Prima del voto, tuttavia, l'ufficio di Pence ha rilasciato una lettera alla Presidente della Camera Nancy Pelosi, che ha escluso l’idea di invocare il 25esimo emendamento. Per il vice presidente è l’estremo tentativo di ritagliarsi un equilibrio nel mezzo di una tempesta difficile: “C’è un tempo per ogni cosa: un tempo per uccidere e un tempo per guarire, un tempo per demolire e un tempo per costruire. La scorsa settimana non ho ceduto alle pressioni per esercitare il potere oltre la mia autorità per determinare il risultato delle elezioni, e non cederò ai giochi politici dei democratici in un momento così grave”.

Ma questo non ferma i Dem, intenzionati a votare il secondo impeachment, a cui almeno una ventina di repubblicani hanno già comunicato l’intenzione di votare a favore. A guidarli un nome eclatante, Liz Cheney, figlia di Dick, il potente vicepresidente dell’era Bush, che ai colleghi ha spiegato: “il voto sull’impeachment è un voto di coscienza: non c’è mai stato un presidente che abbia tradito così tanto il suo Paese”.

Trump, ben lontano dall’idea di pentirsi e sempre più isolato, nel frattempo è volato in Texas per quello che probabilmente è il suo ultimo viaggio da presidente e comunque la prima apparizione pubblica dopo i fatti del 6 gennaio a Washinton.

Al suo arrivo ad Alamo, con un bagno di folla ad accompagnare il corteo presidenziale, ha dichiarato sprezzante che il “per me 25esimo emendamento è a rischio zero, bisogna piuttosto capire che la libertà di parola è sotto attacco come mai prima d’ora”. Poi, dopo aver lanciato un timido appello all’unità nazionale, ha commentato con orgoglio l’opera simbolo del suo mandato presidenziale: “A differenza degli altri io mantengo le promesse.
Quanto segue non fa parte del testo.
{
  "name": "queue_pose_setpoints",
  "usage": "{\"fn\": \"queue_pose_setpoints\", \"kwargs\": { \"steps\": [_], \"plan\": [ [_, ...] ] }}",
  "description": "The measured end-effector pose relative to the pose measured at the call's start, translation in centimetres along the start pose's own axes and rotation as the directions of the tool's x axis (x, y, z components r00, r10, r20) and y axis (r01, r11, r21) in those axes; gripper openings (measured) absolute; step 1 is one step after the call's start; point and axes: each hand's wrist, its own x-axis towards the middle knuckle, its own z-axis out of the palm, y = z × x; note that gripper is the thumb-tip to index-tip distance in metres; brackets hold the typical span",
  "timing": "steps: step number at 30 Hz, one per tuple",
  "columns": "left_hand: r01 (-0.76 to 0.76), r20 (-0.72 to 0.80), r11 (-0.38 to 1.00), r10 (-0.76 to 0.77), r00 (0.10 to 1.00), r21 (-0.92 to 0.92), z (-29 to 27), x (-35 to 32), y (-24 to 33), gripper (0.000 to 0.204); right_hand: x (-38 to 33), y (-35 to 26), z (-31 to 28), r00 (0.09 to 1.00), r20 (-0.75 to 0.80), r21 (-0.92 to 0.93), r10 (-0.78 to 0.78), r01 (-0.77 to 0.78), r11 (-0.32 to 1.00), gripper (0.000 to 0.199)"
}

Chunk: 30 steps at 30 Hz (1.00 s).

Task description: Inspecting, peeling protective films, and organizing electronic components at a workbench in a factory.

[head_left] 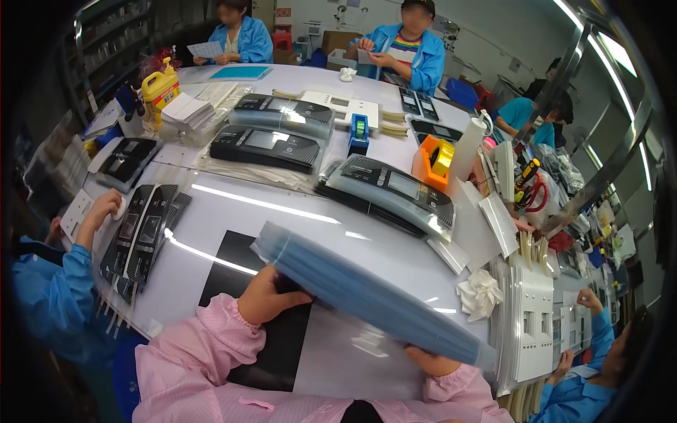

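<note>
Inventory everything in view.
Long layered film bundle: one, translucent blue, above white table.
Flat rectangular sheet: one, black, table's near side.
Thin sleeved panels: several stacks, black, centre and left.
Thin cut-out panels: several, white, right, far middle, left.
Plastic tape dispensers: two, blue and orange, right of centre.
Handled plastic jug: one, yellow, far left.
Crumpled wads: two, white, near right, far middle.
Tall cylinder: one, white, beside orange dispenser.
Co-workers: at least five, blue or teal clothes, around table.
Left grip: one, pink-sleeved, holding bundle's left end.
Right grip: one, pink-sleeved, bundle's right end, mostly hidden.
</note>
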Motion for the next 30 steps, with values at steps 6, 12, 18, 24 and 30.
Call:
{"fn": "queue_pose_setpoints", "kwargs": {
  "steps": [6,12,18,24,30],
  "plan": [
    [0.198,-0.040,0.885,-0.236,0.971,-0.422,0.2,1.5,-1.0,0.042,0.4,-0.9,0.6,0.990,-0.014,-0.123,0.139,-0.140,0.983,0.035],
    [0.250,0.082,0.920,-0.236,0.968,-0.301,-0.9,5.9,-1.4,0.039,0.5,-2.0,1.3,0.978,-0.029,-0.200,-0.206,0.196,0.960,0.028],
    [0.188,0.255,0.975,-0.154,0.955,-0.114,-3.2,13.4,5.2,0.054,1.9,-3.1,0.5,0.901,-0.396,0.647,0.180,0.135,0.750,0.045],
    [0.119,0.320,0.644,0.205,0.925,-0.756,-7.2,22.1,4.8,0.093,9.9,-7.6,-3.7,0.944,-0.318,0.859,0.085,0.249,0.448,0.036],
    [-0.078,-0.063,0.026,0.365,0.929,-0.997,0.5,28.7,6.1,0.066,22.8,-11.4,-5.6,0.910,-0.393,0.792,-0.134,0.409,0.453,0.025]
  ]
}}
Oggi celebriamo una pietra miliare straordinaria, il completamento di 450 miglia del muro con confine con il Messico”.

Sul fronte delle indagini per i disordini di Washington, le autorità hanno aperto finora 160 fascicoli e accusato formalmente 70 persone: “Ma è solo la punta dell’iceberg - ammette il vice direttore dell’ufficio FBI di Washington, Steve D’Antuono – stiamo lavorando su 100mila prove digitali che ci permetteranno di indentificare la maggior parte dei partecipanti ai disordini”.
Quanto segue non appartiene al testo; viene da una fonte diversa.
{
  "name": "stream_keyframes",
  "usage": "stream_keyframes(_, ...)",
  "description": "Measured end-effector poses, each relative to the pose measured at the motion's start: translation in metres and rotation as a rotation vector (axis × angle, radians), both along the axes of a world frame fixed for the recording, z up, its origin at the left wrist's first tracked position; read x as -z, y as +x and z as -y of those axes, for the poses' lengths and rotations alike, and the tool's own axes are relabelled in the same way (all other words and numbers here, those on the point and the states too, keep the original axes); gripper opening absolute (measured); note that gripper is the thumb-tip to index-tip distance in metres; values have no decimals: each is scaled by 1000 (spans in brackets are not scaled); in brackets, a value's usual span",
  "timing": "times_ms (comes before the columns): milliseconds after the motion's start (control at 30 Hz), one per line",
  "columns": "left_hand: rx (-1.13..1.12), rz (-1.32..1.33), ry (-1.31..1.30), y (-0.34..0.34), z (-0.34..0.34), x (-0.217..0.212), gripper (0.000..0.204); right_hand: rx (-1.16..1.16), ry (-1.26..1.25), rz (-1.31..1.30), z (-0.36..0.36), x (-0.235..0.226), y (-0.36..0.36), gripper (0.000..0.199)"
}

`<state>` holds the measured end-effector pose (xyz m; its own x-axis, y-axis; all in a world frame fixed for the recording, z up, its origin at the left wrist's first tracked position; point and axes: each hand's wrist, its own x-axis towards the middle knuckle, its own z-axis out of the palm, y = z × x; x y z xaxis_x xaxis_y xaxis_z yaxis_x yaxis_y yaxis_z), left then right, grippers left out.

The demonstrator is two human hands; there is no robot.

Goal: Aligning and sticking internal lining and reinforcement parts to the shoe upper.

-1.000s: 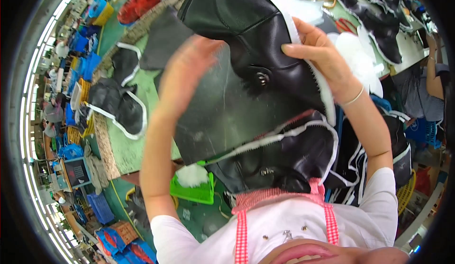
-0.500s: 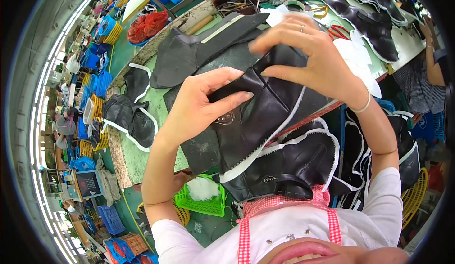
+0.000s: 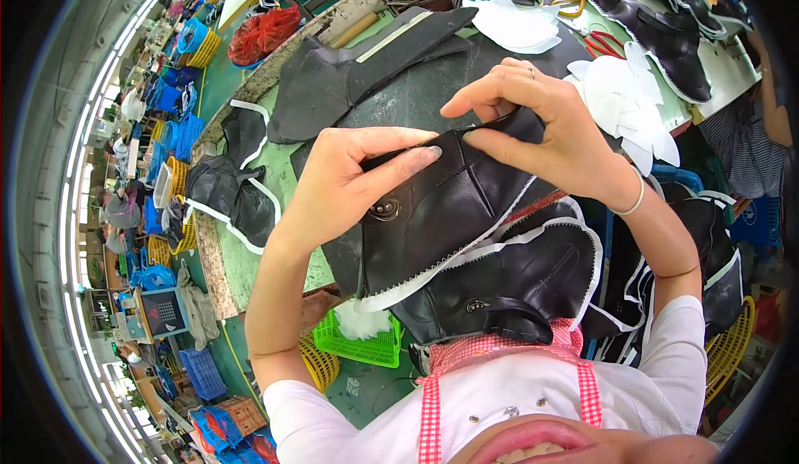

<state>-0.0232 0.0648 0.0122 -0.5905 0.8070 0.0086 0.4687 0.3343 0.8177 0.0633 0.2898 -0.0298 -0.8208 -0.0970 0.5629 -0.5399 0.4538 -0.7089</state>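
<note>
1. The green worktop [image 3: 237,272] is stretching away from the person; white-trimmed black pieces [image 3: 250,206] are lying at its left edge, and a green strip is showing between them and a dark board.
2. That dark board [image 3: 408,89] is covering the worktop's middle, its open surface showing beyond the hands, with grey-black sheets [image 3: 312,98] overlapping its far left and white cut-outs [image 3: 516,24] resting toward the worktop's far edge.
3. A second black piece [image 3: 524,268] is lying between the worktop's near edge and the checked apron [image 3: 499,360].
4. The held black piece [image 3: 433,231] is sloping down from the fingers across the near edge, its white trim lying over the second piece.
5. The left hand [image 3: 337,173] is pinching its upper edge between thumb and index.
6. The right hand [image 3: 562,123] is gripping just beside, thumb pressing the near face, index arching beyond the edge.
7. A raised seam is running down between both thumbs; a silver ornament [image 3: 384,208] is sitting below the left thumb.
</note>
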Motion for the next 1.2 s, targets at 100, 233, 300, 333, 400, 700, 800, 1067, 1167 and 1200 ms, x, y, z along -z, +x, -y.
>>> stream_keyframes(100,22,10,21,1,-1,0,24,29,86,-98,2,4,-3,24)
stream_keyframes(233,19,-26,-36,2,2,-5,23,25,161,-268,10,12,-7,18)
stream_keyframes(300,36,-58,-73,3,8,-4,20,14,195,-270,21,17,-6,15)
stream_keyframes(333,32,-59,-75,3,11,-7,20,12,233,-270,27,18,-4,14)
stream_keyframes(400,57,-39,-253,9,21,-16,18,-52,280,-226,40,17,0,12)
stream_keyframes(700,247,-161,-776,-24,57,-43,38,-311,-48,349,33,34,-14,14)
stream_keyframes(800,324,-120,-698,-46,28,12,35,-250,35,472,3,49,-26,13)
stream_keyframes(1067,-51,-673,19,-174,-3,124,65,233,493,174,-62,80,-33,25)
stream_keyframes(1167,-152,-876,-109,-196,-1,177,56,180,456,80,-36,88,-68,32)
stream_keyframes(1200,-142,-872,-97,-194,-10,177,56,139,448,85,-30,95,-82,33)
Washington nel frattempo si blinda in vista dell’Inaguration Day del 20 gennaio prossimo: dopo gli allarmi lanciati dalle agenzie di intelligence, una palizzata alta 6 metri sta sorgendo intorno al Campidoglio mentre in città prosegue l’arrivo di truppe da ogni parte dell’America, in vista dell’arrivo delle truppe di Trump, che promettono di mettere a ferro e fuoco la Capitale.